I have been working off and on at this. I am a narrator. My intention is to identify boundaries between speech segments in vocal tracks, then classify speech segments into broad classes like vowels, pauses, stops, sibilants, then apply effects selectively to segments.
A larger ambition might be a one pass combination speech cleanup tool that could also eliminate many mouth crackles without muddy results elsewhere, by selective low-pass filtering of regions. That is more important, I suppose, for unaccompanied voice than for all vocal tracks. But meanwhile I think I have accomplished a passable de-esser.
Wheel reinvention perhaps, and I have little notion how other such software proceeds, but hey it’s educational to try naively.
Examine fft data and calculate certain statistics that can identify speech sound boundaries.
Use those or other statistics to identify sounds as sibilant.
Apply certain effects selectively to sibilants.
My provisional solutions (of course I continue experimenting):
Compute spectral standard deviation, make boundaries where absolute value of second derivative of that (or of its logarithm) exceeds some threshold; refine boundaries to zero crossings. (I have also tried mean and median and other things. Any might be good enough with the right values just for de-essing but I was also trying to make it separate stops from vowels, without too many extra boundaries. Various mixed success with the different criteria.)
Identify a sibilant sound as having the average value in excess of some threshold.
Do I simply de-amplify by some fixed factor? A more sophisticated approach (not yet tried) might make the factor a function of rms and change softer sounds less.
I also do this: identify the peak frequency in the spectrum and notch it; then repeat. That fixes the occasional s sounds that come out with a painful whistle somewhere between 5 and 8 kHz which is evident when you look at the spectrogram. To my ears, this treatment does not noticeably affect the quality of other sibilant sounds so I apply it indiscriminately.
Also: perhaps a crossfading of the effect might be desirable, I’ve written a bit to do that, but my experience tells me I can get away without that provided I solve part 1 precisely enough.

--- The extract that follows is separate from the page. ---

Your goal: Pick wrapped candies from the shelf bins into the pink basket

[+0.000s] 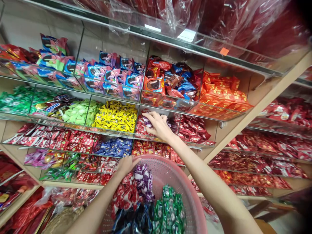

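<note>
Two hands working: left hand point(127, 164) pinching pink basket point(172, 174) at rim's eleven o'clock; right hand point(158, 125) holding thumb and fingers apart over wrapped candies point(140, 128), lying beyond basket's twelve o'clock. Candies probably weighing little, wrappers likely slipping; cupping handful seeming surest.

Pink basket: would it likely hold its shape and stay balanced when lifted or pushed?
The pink basket would likely stay fairly stiff, as its perforated wall shows a smooth, round curve. Its load may pull unevenly, since bare wall shows at the far right while the wrapped candies lie elsewhere. Those loose, shiny pieces could slide if it tilts.
</note>
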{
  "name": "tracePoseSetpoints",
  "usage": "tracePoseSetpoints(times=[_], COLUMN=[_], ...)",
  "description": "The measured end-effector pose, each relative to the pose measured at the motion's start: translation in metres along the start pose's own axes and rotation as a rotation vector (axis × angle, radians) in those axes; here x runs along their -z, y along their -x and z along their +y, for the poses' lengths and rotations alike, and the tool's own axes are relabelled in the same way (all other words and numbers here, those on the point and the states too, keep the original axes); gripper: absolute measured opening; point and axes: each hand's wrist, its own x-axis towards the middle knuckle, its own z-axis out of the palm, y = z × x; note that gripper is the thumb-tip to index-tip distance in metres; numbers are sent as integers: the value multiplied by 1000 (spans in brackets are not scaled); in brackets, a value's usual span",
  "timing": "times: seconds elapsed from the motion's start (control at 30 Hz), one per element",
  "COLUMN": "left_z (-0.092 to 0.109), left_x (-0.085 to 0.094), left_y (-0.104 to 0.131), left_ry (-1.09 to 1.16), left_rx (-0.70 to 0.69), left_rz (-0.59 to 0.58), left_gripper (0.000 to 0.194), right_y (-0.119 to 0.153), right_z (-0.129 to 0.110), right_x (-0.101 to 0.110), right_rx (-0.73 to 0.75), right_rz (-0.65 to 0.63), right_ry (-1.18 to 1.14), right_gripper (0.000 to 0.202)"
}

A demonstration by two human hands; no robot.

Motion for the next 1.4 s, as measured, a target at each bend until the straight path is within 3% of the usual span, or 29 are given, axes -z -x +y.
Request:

Another neat trick I’m using is to return the difference between the fixes and the original rather than the fixed version. Then I duplicate a track, fix one, listen to the combination, or hear the original again solo; if I don’t like any fix, I can fix the fix by silencing or fading part of the diff track. Then I mix when all is done.
Who is curious to share code and make suggestions? Or tell me not to waste time and just use this or that package.
Unfortunately that is often the way. I wish we were able to persuade people that download plug-ins to provide feedback as it is a great help for plug-in developers.
I found your previous work very interesting, and it’s an area that I am interested in, though as I wrote, from a different perspective.
No harm in that - it can be very educational, and you may even come up with “better wheel”.
The way that most de-essers work is much simpler than that. Usually they are just dynamic compressors that operate on a fairly narrow high frequency band. It will be interesting to see if your approach works better (a “better wheel”)
One advantage of using a compressor as the basis of the processing is that the attack and release time, in effect, “fade” the effect in and out, so that precise alignment to zero crossings is unnecessary. However, I realise that you may want zero crossing detection for other aspects of your voice processing project.
What I think could be interesting would be to use your “sibilant detection” method, and then apply a more conventional “dynamic compression” to the detected sibilants. If the “S detector” works well, then potentially it could provide a de-esser that avoids the “dulling” of other sounds that can occur with more simple effects.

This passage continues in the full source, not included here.